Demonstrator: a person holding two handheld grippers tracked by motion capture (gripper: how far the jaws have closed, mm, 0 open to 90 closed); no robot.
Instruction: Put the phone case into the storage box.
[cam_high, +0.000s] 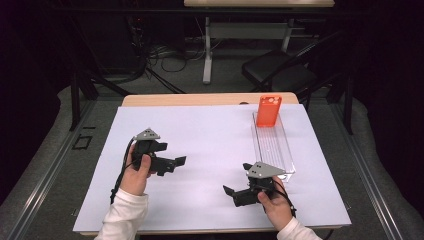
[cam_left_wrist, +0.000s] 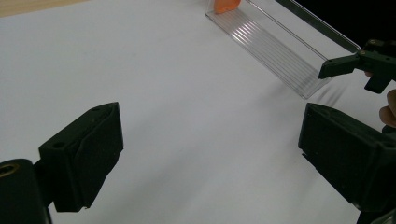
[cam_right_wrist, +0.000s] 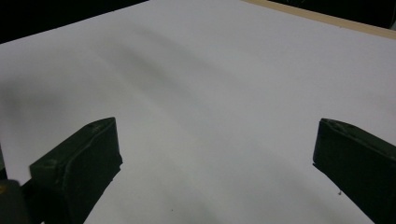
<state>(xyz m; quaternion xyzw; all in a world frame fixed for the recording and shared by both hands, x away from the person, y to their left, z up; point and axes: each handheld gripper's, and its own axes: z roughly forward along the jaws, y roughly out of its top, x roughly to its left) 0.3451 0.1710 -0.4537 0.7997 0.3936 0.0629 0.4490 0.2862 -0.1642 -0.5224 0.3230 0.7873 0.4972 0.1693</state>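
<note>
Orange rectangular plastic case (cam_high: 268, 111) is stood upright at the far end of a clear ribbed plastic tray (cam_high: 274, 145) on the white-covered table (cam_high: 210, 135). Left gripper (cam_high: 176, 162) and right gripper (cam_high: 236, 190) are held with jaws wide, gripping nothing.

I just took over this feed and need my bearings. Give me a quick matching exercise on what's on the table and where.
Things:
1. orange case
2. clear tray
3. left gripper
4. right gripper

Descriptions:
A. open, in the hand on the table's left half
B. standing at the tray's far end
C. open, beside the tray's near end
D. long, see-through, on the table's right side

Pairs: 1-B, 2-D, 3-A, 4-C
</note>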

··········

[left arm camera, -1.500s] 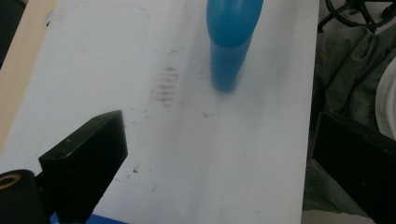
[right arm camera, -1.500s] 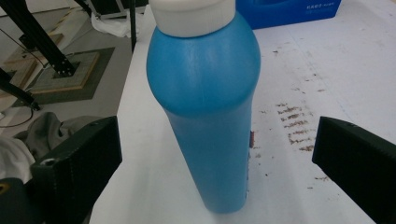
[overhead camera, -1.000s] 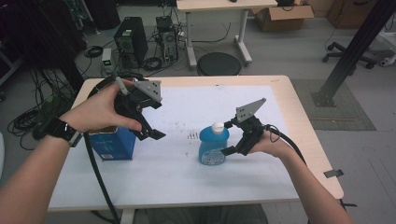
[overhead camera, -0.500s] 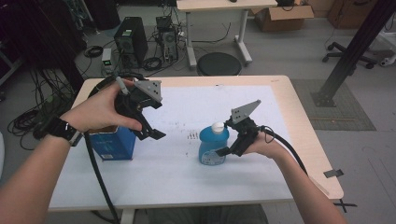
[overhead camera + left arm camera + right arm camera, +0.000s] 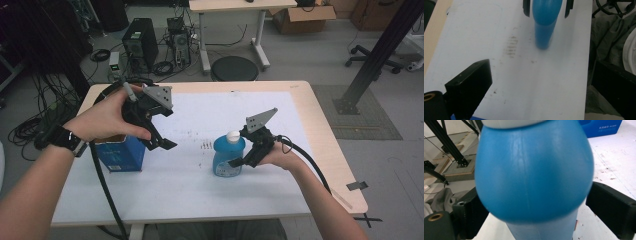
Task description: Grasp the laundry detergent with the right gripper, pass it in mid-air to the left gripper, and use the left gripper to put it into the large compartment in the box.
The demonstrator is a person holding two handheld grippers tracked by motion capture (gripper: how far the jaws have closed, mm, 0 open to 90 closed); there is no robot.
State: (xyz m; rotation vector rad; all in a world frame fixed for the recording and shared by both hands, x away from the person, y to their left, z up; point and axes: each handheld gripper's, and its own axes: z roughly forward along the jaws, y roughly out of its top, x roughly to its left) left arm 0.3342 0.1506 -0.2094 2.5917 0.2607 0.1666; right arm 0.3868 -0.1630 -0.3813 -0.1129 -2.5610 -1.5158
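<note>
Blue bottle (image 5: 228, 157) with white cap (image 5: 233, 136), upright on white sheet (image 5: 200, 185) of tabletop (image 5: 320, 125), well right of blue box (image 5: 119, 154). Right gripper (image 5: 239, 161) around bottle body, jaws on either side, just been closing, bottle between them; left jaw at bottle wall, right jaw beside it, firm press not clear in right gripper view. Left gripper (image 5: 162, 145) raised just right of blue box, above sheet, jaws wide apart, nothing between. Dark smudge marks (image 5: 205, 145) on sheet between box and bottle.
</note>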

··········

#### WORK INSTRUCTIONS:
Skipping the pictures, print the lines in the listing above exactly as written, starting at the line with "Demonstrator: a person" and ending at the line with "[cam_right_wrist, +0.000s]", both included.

#### SOLVED PROBLEM:
Demonstrator: a person holding two handheld grippers tracked by motion capture (gripper: how far the jaws have closed, mm, 0 open to 90 closed); no robot.
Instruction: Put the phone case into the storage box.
[cam_high, +0.000s] 
[cam_left_wrist, +0.000s] 
[cam_right_wrist, +0.000s] 

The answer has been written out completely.